Kasus suap hakim dalam perkara ini semakin memperlihatkan betapa lemahnya benteng terakhir penegakan hukum di Indonesia. Hakim yang seharusnya memutus berdasarkan fakta dan keadilan, malah terjebak dalam jebakan uang. Jika pengadilan dapat "dibeli", maka rakyat kehilangan satu-satunya tempat untuk mencari kebenaran.
Kepercayaan publik terhadap peradilan yang semakin menurun adalah kerugian sosial yang tidak kalah besar dari kerugian finansial. Korupsi seperti ini merusak sendi-sendi demokrasi, karena hukum seharusnya berdiri di atas semua kepentingan.

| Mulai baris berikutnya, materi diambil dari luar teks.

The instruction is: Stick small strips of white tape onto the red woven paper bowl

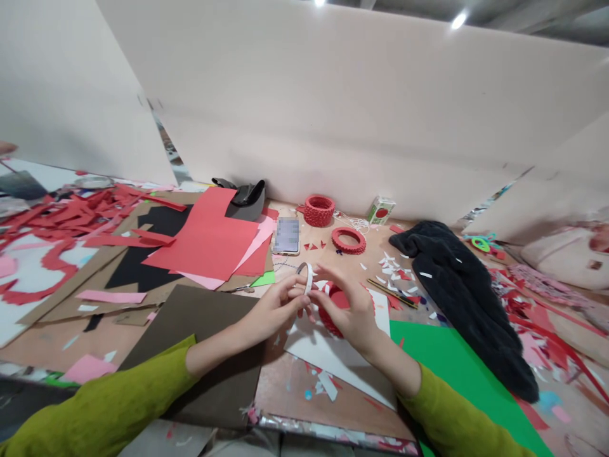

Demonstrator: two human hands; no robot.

Jangan lupa bahwa setiap rupiah yang dikorupsi adalah hak rakyat. Rp 11,8 triliun yang disita pemerintah dari Wilmar seharusnya bisa digunakan untuk membangun sekolah, rumah sakit, infrastruktur desa, atau menekan harga bahan pokok. Alih-alih digunakan untuk kesejahteraan, uang sebesar itu sempat mengendap dalam praktik curang yang hanya menguntungkan segelintir pihak.
Kasus Wilmar harus dijadikan momentum untuk mereformasi tata kelola ekspor, memperkuat transparansi, dan menindak tegas aparat hukum yang terlibat suap. Tanpa reformasi struktural, kasus serupa akan terus terulang dengan pola yang sama: kongkalikong antara pengusaha, birokrasi, dan aparat hukum.
Pemberantasan korupsi juga tidak cukup hanya dengan penyitaan aset. Harus ada hukuman maksimal, publikasi transparan, dan perbaikan regulasi agar celah hukum tidak lagi dimanfaatkan. Selain itu, pengawasan publik perlu diperkuat, karena hanya dengan partisipasi masyarakat, korupsi dapat ditekan secara signifikan.
Kasus dugaan korupsi Wilmar Group dan suap hakim bukan sekadar catatan kriminal biasa, melainkan peringatan keras bahwa Indonesia masih berada dalam darurat korupsi. Pertanyaan yang harus kita renungkan bersama: apakah kita akan membiarkan praktik ini menjadi bagian dari "budaya" bangsa, ataukah kita berani melakukan perubahan nyata?
Karena pada akhirnya, korupsi bukan sekadar kejahatan terhadap negara, tetapi pengkhianatan terhadap rakyat.